私はといえば、先日大家さんに家賃を払いに行った時のこと、大家さんの玄関でゴキブリを見つけた。もう寒いのでゴキブリは元気がなくヨロヨロ歩いていた。大家さんの奥さんが出てきて集金してくれたのだが、その間私はずっとゴキブリを見ていた。「母ならとっくの昔に素手でつぶしているだろうな。」
そんな事を考えている間に、ゴキブリはヨロヨロしながら部屋の奥へ消えていった。私はとうとう最後まで「奥さん、ゴキブリがいます。」とは言えなかった。
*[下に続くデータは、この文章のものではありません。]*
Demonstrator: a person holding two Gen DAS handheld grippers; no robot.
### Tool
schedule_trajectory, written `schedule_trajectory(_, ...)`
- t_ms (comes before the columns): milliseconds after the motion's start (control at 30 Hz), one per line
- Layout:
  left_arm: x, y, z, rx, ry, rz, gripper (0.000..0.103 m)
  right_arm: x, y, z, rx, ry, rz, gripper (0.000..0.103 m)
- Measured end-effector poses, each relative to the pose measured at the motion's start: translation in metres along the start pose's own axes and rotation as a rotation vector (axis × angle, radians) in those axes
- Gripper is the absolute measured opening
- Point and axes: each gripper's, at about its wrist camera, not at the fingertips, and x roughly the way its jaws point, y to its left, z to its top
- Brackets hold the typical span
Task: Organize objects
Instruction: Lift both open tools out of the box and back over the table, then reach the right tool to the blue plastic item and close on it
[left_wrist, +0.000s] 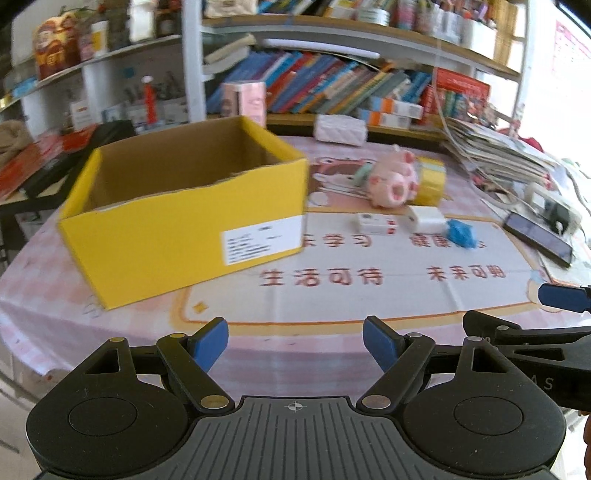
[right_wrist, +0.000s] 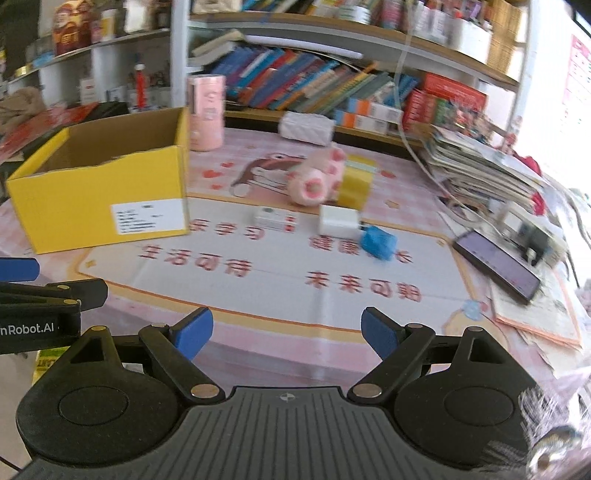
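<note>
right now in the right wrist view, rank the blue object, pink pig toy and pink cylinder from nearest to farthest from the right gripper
From the open right gripper:
1. Blue object, ahead and slightly right on the mat.
2. Pink pig toy, behind it, mid-table.
3. Pink cylinder, far back left, beside the yellow box.

Label txt on yellow box (left_wrist: 177, 229) too blurred to read. Box floor hidden behind its front wall. My right tongs (left_wrist: 561, 299) cut off by the edge. Books (right_wrist: 295, 81) smeared.

Left gripper (left_wrist: 295, 345) jaws apart, empty, above pink printed tablecloth (left_wrist: 332, 295). Open yellow cardboard box (left_wrist: 177, 229) ahead-left; pink plush pig (left_wrist: 393, 179), white charger block (left_wrist: 426, 218), blue crumpled object (left_wrist: 460, 232) ahead-right.
</note>
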Motion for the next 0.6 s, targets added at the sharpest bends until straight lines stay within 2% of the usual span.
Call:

私はもう少しで母がパンツいっちょでゴキブリを取った時と同じ位の年齢になる。でもいくら何でも素手ではゴキブリは取れない。最低でも新聞紙程度の武器は欲しい。
ちなみに私の主な武器はハエタタキ。それも体がつぶれるほどぶっ叩くのではなく、気絶する程度に叩く。そして外に捨ててとどめをさしておくと、次の朝には蟻がよってたかって掃除してくれている。
私は素手でゴキブリを取るのは永い間母だけと思っていた。しかしいろんな人の話を聞いてみると、結構いるのだ。素手で取れる人が。それも絶対お母さん。男で素手で取る人は聞いたことがない。うーん、恐るべきおばちゃんパワー。おばちゃんは強し。みなさんのまわりのおばちゃんはどうかな。